Hi Liviu,
On 9/30/22 18:56, Liviu Dudau wrote:
On Wed, Sep 14, 2022 at 12:03:58AM +0200, Danilo Krummrich wrote:
Do you mind trying again with my v2 (although v2 shouldn't make a difference
for this issue) and provide the back-trace when it hangs?
Hi Danilo,
I've finally got a replacement Juno board that it is stable enough.
That's great!
I've tried your v2 on top of 7860d720a84c ("drm/msm: Fix build break with recent mm tree") which
is the head of drm-next today and rmmod hangs. /proc/<pid_of_rmmod>/stack shows:
Thanks for taking the time to test the patches and providing this
stacktrace.
[<0>] __synchronize_srcu.part.0+0x78/0xec
[<0>] synchronize_srcu+0xe0/0x134
[<0>] drm_dev_unplug+0x2c/0x60 [drm]
[<0>] hdlcd_drm_unbind+0x20/0xc0 [hdlcd]
[<0>] component_master_del+0xa4/0xc0
[<0>] hdlcd_remove+0x1c/0x2c [hdlcd]
[<0>] platform_remove+0x28/0x60
[<0>] device_remove+0x4c/0x80
[<0>] device_release_driver_internal+0x1e4/0x250
[<0>] driver_detach+0x50/0xe0
[<0>] bus_remove_driver+0x5c/0xbc
[<0>] driver_unregister+0x30/0x60
[<0>] platform_driver_unregister+0x14/0x20
[<0>] hdlcd_platform_driver_exit+0x1c/0xe40 [hdlcd]

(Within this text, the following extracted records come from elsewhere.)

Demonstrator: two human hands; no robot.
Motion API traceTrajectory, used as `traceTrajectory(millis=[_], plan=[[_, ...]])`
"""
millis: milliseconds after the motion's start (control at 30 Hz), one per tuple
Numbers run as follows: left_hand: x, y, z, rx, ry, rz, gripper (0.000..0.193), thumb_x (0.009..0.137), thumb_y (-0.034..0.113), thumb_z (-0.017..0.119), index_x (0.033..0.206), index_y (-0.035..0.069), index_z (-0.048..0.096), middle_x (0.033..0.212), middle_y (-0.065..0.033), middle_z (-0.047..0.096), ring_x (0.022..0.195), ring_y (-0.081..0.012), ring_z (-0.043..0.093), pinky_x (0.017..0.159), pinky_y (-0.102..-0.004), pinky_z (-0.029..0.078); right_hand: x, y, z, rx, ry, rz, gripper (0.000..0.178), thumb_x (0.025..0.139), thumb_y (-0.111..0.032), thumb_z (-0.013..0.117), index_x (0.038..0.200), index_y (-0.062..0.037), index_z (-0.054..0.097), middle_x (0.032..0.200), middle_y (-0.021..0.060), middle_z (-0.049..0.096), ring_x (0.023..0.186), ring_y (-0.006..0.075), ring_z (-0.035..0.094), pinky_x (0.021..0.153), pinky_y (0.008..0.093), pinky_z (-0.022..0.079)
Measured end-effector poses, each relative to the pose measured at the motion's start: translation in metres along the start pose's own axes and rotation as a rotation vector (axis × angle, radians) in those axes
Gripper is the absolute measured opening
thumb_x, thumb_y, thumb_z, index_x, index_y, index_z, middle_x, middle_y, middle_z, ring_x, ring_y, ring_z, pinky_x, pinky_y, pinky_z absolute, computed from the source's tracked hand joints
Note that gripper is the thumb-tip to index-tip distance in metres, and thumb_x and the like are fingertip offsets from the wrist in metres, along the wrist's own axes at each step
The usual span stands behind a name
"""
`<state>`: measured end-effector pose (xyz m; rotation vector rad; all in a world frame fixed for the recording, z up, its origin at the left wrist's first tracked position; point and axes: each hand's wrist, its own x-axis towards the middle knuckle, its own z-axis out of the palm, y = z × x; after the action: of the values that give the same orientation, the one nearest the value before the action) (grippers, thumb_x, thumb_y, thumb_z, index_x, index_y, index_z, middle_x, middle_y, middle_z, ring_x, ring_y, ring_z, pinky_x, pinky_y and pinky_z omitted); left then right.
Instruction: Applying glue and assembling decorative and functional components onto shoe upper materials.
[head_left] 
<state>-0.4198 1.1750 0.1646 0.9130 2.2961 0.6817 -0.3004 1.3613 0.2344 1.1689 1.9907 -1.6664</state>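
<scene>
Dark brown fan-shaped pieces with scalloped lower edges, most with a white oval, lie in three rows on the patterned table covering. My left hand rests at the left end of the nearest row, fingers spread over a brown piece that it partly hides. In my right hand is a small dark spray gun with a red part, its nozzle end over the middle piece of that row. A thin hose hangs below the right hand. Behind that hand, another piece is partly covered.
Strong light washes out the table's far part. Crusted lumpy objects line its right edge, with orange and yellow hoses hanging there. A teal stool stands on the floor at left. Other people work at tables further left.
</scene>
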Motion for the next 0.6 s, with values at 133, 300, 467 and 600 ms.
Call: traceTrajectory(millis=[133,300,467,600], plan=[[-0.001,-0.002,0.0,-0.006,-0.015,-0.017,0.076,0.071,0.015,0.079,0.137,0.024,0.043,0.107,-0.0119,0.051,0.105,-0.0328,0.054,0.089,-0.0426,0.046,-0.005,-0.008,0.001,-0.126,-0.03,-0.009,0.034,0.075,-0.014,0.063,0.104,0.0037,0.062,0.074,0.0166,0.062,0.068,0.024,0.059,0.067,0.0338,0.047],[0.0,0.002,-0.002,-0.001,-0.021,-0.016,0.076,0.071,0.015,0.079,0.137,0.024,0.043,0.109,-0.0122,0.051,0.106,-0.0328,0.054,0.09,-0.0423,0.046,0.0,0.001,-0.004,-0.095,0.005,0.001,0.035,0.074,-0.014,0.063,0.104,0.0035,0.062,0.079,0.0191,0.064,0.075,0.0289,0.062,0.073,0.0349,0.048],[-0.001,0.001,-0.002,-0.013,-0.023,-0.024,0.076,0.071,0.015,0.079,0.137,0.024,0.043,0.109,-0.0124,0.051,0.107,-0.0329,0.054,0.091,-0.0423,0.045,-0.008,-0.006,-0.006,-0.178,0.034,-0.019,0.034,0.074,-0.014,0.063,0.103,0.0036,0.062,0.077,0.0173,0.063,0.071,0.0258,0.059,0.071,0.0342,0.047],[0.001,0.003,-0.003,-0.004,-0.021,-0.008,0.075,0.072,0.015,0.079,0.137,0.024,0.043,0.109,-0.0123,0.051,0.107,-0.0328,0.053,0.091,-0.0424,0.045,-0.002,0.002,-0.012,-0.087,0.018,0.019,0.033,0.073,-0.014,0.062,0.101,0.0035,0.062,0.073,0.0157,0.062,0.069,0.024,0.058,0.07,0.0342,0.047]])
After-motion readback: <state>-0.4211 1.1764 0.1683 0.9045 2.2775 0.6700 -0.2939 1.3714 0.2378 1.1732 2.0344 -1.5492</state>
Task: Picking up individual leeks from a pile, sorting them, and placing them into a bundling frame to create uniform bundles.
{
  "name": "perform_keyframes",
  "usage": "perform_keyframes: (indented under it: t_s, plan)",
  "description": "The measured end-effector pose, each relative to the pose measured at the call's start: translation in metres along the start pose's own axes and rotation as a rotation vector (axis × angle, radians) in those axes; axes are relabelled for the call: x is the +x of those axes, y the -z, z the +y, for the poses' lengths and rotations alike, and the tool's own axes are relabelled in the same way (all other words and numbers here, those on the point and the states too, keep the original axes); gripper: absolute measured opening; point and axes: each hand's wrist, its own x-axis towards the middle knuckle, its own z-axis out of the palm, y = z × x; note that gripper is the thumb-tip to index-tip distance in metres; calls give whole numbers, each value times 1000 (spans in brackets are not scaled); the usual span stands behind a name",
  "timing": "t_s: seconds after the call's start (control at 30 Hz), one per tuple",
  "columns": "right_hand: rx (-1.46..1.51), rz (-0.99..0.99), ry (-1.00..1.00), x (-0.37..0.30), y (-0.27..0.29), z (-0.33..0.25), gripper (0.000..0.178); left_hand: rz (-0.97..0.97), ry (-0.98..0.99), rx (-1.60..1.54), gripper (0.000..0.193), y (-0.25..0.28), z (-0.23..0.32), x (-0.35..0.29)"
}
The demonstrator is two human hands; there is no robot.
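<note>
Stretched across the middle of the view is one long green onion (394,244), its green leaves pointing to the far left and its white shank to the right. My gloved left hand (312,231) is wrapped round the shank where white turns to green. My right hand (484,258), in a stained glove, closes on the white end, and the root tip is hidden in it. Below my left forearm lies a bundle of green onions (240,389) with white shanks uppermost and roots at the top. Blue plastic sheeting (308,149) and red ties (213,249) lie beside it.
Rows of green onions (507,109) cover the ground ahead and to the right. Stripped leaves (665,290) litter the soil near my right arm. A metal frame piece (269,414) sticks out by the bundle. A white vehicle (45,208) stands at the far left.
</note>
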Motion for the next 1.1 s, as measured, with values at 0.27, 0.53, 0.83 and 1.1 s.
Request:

[<0>] __arm64_sys_delete_module+0x18c/0x240
[<0>] invoke_syscall+0x48/0x114
[<0>] el0_svc_common.constprop.0+0xcc/0xec
[<0>] do_el0_svc+0x2c/0xc0
[<0>] el0_svc+0x2c/0x84
[<0>] el0t_64_sync_handler+0x11c/0x150
[<0>] el0t_64_sync+0x18c/0x190
I think I figured it out. I messed up two of the srcu read-side critical
sections by overlooking alternate return paths within those sections -
yikes!
I also found a potential use-after-free I accidentally introduced while
removing the patch in v2.
Finally, I added a patch to remove unnecessary calls to
drm_mode_config_cleanup() and replaced drm_mode_config_init() with
drmm_mode_config_init().
I will send you a v3 containing those fixes.
My quick guess would be that the mixing of managed and unmanaged APIs manages to
confuse the sleepable RCUs and we get the hang.
I guess you're referring to drm_crtc_init_with_planes() and providing a
.destroy callback in hdlcd_crtc_funcs. Actually, this .destroy callback
is handled in the same way as when initializing the crtc with
drmm_crtc_init_with_planes(), hence I don't think we have a mix of
managed and unmanaged APIs here.
drmm_crtc_init_with_planes() just calls __drm_crtc_init_with_planes()
and adds the cleanup via drmm_add_action_or_reset().
Having a .destroy callback registered via drm_crtc_init_with_planes()
ends up the same way, since drm_mode_config_init() simply calls
drmm_mode_config_init(), which also registers drm_mode_config_cleanup()
(ultimately calling the crtc->destroy callback) via
drmm_add_action_or_reset().
- Danilo
Will chat with Daniel Vetter next
week at XDC on what would be the best approach here.
Best regards,
Liviu